Jorge Villamil, ¡toda una vida dedicada a la música!

Danza en Red. Publicado el 01 de Mayo de 2013

Jorge Villamil, ¡toda una vida dedicada a la música!

Jorge Villamil nació un 6 de junio de 1929, en la Hacienda El Cedral, una plantación de Jorge Villamil padre, uno de los fundadores de la Federación Nacional de Cafeteros. A pesar de un parto difí...

Jorge Villamil nació un 6 de junio de 1929, en la Hacienda El Cedral, una plantación de Jorge Villamil padre, uno de los fundadores de la Federación Nacional de Cafeteros. A pesar de un parto difícil, allí en ese hogar paradisíaco, con el olor del café de fondo, creció el primer hombre de la familia, luego de una racha de seis niñas en línea que había tenido su madre Leonor.

Desde su mismo nacimiento lo acompañó la música. Para celebrar su venida al mundo los recolectores de café interpretaron en su honor bambucos y rajaleñas. De hecho, a los 4 años Villamil aprendió a tocar en un tiple prestado. En su infancia tuvo que vivir en Garzón, donde estudió alejado de su familia y luego pasó a estudiar en Bogotá sus últimos años de infancia y su bachillerato. Contra su verdadera vocación, estudió medicina. Pero hacer lo que no amaba solo exacerbó su amor por la música y su nostalgia por su tierra huilense, así que terminó organizando una tuna de estudiantes, en la que se destacó por ser el mejor coplero. Eso impulsó su creatividad. Y pasó a componer con dedicación y sin tregua.

Sanjuaneros y rajaleñas fueron sus primeras composiciones. Y pronto se evidenció su talento con canciones como ‘Adiós al Huila’, ‘Por una eternidad’, ‘Amor en sombras’, ‘Vuelves’ y ‘Neiva’. A pesar de graduarse y de convertirse en interno de la Clínica de la Policía Nacional y especializarse en ortopedia y traumatología, y luego llegar a ser un médico reconocido, ya su verdadera pasión estaba definida.

Pero fue hasta que el dueto ‘Los Tolimenses’ encontraron las composiciones de Villamil que se dio a conocer con fuerza su obra. Grabaron algunos de sus temas mientras el compositor huilense se dedicaba a conocer la vida de los campesinos para hacer canciones más cercanas a sus vivencias. Desde ese momento comenzó a trabajar intensamente por revivir el folclor y alentar las fiestas de San Juan y San Pedro. Su amor por el arte le permitió crear el Festival Nacional del Bambuco.

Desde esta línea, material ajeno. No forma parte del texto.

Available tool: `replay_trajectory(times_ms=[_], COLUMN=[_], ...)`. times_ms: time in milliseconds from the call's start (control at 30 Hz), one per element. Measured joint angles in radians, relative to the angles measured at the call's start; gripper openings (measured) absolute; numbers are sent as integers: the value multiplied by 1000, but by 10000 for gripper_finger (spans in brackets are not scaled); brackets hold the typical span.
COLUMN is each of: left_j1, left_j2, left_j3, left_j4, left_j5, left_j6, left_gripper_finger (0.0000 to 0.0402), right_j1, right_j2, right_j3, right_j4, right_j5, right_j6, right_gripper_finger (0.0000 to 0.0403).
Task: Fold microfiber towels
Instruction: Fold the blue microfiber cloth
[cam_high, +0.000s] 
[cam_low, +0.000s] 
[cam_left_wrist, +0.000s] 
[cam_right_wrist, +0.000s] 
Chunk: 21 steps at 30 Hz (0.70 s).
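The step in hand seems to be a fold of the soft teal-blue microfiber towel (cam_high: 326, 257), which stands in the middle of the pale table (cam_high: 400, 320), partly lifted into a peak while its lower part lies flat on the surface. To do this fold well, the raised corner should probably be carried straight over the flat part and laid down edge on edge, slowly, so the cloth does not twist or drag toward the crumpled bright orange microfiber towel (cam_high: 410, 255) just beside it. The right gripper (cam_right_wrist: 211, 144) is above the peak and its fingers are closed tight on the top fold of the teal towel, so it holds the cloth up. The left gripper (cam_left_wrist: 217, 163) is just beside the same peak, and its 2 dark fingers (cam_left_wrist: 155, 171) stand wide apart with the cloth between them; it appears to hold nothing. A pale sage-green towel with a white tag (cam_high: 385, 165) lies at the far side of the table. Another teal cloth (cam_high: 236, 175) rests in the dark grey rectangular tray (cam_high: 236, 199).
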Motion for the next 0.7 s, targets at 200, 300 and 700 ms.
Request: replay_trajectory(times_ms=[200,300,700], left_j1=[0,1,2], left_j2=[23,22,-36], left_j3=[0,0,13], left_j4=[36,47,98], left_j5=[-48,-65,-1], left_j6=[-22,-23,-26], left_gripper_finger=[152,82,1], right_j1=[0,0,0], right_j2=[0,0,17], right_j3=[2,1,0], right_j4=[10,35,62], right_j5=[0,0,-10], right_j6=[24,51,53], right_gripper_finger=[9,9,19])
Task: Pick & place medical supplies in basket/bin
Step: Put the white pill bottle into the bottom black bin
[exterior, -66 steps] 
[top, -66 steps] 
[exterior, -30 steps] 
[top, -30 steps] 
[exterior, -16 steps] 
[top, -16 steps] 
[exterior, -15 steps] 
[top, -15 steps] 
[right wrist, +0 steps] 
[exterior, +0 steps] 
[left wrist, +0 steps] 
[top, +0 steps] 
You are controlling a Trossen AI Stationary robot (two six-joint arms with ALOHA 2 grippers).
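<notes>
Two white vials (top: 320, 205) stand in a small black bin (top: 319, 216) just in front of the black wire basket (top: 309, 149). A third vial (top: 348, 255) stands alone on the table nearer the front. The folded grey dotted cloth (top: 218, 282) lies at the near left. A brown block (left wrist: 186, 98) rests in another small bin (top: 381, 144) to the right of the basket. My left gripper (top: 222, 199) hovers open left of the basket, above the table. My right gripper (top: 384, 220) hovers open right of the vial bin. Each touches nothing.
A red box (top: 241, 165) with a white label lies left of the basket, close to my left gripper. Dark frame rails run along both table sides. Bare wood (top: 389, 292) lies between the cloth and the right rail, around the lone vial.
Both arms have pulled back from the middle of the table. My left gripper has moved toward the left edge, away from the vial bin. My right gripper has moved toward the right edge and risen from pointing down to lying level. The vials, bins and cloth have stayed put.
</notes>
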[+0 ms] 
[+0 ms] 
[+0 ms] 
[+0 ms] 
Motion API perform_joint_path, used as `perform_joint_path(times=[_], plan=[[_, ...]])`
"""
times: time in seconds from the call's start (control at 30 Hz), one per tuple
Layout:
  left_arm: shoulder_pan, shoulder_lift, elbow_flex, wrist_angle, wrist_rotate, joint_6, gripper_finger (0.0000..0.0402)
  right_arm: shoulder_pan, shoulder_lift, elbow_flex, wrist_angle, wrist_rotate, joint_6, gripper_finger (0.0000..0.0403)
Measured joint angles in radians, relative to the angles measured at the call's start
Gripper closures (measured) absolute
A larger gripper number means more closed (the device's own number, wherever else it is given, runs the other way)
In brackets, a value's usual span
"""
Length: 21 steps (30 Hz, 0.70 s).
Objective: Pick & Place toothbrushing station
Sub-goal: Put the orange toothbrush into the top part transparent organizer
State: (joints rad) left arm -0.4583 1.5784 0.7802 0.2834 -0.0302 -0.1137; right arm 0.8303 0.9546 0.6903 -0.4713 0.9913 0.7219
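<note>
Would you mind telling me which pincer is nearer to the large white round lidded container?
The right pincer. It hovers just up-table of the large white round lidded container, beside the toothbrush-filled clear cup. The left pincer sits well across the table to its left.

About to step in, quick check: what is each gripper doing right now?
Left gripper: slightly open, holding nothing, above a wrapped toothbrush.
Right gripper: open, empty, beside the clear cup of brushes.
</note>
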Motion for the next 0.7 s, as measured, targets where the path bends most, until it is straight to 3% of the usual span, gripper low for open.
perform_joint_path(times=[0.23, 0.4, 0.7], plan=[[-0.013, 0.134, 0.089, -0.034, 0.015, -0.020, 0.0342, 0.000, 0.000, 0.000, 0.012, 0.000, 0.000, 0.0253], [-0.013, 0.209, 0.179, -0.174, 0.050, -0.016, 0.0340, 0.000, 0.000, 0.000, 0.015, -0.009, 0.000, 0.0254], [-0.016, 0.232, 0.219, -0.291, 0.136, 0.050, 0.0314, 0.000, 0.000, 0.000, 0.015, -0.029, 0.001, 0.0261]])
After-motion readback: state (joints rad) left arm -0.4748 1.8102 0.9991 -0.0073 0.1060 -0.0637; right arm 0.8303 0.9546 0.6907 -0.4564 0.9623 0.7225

Desde entonces no se detuvo. El pasillo ‘Espumas’ lo hizo famoso. Javier Solís grabó la composición y la convirtió en un bolero ranchero y se produjeron cerca de 80 versiones de la canción. Villamil le añadió humor a algunas de sus coplas, pero no dejó de lados las canciones románticas y el amor por su tierra, que se evidenció incluso cuando vivió en México y compuso, entre otras, ‘Oropel’.

Impulsador de duetos como Silva y Villalba, Garzón y Collazos y Los Tolimenses, Villamil se dio a conocer en América Latina con fuerza en la década de los setenta y se convirtió con el tiempo en una celebridad del espectáculo. Isadora grabó la canción ‘Llamarada’ y entonces su fama fue mundial. Villamil terminó renunciando a la medicina y se consagró a liderar la aprobación de leyes para dignificar la vida de los compositores y artistas nacionales.

Con una gran variedad de ritmos y temáticas, para Villamil lo más importante de ser condecorado como Gran Maestro del Huila es “el reconocimiento a toda una vida dedicada a la música y al legado que algunas composiciones le han dejado a las generaciones. Yo he compuesto a partir de las raíces musicales que me influenciaron desde niño. Y siento una gran alegría de poder compartir este reconocimiento con los colombianos”.

El cancionero de Jorge Villamil Cordovez es complejo debido a la variedad de ritmos y temáticas que ha manejado, y su legado es tan grande que hay un concurso nacional de composición con su nombre y hace poco más de un mes el llamado ‘Compositor de las Américas’ recibió la Gran Orden Maestros del Patrimonio Musical de Colombia, por parte del Ministerio de Cultura.